The Devil is in the Statistics: Mitigating and Exploiting Statistics Difference for Generalizable Semi-supervised Medical Image Segmentation
Muyang Qiu, Jian Zhang, Lei Qi, Qian Yu, Yinghuan Shi, Yang Gao

TL;DR
This paper introduces a novel semi-supervised domain generalization method for medical image segmentation that leverages domain shifts in feature statistics to improve unseen domain performance, using multiple and aggregated statistics branches.
Contribution
It proposes a new approach with multiple statistics-individual branches and a statistics-aggregated branch to handle domain shifts and improve generalization in semi-supervised medical image segmentation.
Findings
Outperforms recent state-of-the-art methods on three datasets.
Effectively mitigates domain shift impact on pseudo-label quality.
Enhances unseen domain generalization through statistical perturbations.
Abstract
Despite the recent success of domain generalization in medical image segmentation, voxel-wise annotation for all source domains remains a huge burden.

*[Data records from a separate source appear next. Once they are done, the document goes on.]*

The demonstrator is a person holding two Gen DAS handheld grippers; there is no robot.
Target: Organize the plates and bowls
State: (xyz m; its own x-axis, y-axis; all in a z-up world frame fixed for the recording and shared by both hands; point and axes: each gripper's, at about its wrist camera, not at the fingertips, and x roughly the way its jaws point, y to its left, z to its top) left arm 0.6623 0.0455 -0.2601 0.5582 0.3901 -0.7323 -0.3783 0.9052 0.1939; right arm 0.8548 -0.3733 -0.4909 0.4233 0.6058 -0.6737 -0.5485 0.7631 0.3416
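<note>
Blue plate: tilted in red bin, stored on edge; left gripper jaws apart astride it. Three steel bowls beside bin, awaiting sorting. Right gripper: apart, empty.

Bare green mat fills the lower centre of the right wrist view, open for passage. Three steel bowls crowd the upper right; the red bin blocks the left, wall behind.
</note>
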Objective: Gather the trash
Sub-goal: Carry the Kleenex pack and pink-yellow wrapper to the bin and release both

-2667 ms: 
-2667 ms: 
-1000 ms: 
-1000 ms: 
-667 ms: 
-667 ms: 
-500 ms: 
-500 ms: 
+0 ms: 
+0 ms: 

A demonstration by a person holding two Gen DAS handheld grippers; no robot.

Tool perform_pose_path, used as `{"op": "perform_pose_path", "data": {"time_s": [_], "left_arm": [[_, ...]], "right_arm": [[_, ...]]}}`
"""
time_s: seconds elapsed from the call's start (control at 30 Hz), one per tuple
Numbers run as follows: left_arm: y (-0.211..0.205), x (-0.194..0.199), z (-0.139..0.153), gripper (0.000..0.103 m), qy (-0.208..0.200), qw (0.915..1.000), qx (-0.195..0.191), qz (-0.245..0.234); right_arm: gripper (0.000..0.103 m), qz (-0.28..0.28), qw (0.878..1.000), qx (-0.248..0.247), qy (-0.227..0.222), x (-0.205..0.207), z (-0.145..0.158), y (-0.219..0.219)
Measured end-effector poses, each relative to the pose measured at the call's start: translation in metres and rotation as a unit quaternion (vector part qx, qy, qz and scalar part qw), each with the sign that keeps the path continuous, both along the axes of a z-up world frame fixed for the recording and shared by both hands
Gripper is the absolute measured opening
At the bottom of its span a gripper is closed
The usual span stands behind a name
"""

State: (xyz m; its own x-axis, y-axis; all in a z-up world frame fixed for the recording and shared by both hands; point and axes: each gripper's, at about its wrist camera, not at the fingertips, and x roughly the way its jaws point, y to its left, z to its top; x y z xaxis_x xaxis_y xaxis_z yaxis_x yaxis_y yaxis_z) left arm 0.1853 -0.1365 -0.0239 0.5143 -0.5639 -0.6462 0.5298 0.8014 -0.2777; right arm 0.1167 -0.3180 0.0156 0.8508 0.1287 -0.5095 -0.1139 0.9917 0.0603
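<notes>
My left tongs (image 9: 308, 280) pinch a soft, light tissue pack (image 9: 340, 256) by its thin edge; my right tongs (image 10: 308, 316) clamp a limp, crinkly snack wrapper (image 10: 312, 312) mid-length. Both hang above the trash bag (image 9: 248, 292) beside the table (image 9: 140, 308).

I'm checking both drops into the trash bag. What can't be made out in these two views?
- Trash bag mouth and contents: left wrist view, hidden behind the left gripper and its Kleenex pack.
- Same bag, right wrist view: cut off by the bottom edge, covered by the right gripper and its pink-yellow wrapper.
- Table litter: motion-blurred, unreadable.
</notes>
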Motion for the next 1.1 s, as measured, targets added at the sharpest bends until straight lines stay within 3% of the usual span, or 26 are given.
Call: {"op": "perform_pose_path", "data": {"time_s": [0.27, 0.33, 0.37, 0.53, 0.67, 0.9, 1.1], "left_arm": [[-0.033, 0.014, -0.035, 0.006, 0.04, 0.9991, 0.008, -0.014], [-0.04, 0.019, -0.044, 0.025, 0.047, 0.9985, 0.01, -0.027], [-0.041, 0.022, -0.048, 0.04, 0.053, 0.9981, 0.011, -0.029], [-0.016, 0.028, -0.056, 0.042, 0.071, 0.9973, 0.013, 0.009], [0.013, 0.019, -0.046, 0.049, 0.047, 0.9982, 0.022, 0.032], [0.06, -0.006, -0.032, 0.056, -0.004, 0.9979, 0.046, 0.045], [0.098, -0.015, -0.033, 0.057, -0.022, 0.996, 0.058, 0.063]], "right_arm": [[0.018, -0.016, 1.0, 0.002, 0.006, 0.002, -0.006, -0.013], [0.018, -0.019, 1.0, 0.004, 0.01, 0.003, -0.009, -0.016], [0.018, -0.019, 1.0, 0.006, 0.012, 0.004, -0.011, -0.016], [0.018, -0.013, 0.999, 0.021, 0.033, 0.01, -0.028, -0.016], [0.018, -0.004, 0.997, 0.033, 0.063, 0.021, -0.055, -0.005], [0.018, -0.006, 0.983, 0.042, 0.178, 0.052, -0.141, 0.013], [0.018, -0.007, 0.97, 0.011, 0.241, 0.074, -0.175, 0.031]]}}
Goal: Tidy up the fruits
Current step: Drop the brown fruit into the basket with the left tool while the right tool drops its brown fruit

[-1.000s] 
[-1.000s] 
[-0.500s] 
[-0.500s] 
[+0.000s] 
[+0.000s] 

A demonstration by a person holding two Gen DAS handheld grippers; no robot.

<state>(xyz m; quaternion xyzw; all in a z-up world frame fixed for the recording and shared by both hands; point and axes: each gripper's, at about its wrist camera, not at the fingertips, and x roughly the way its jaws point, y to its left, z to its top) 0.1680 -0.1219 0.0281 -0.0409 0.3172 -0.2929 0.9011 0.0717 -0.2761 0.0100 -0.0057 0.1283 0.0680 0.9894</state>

Semi-supervised domain generalization has been proposed very recently to combat this challenge by leveraging limited labeled data along with abundant unlabeled data collected from multiple medical institutions, depending on precisely harnessing unlabeled data while improving generalization simultaneously. In this work, we observe that domain shifts between medical institutions cause disparate feature statistics, which significantly deteriorates pseudo-label quality due to an unexpected normalization process. Nevertheless, this phenomenon could be exploited to facilitate unseen domain generalization. Therefore, we propose 1) multiple statistics-individual branches to mitigate the impact of domain shifts for reliable pseudo-labels and 2)…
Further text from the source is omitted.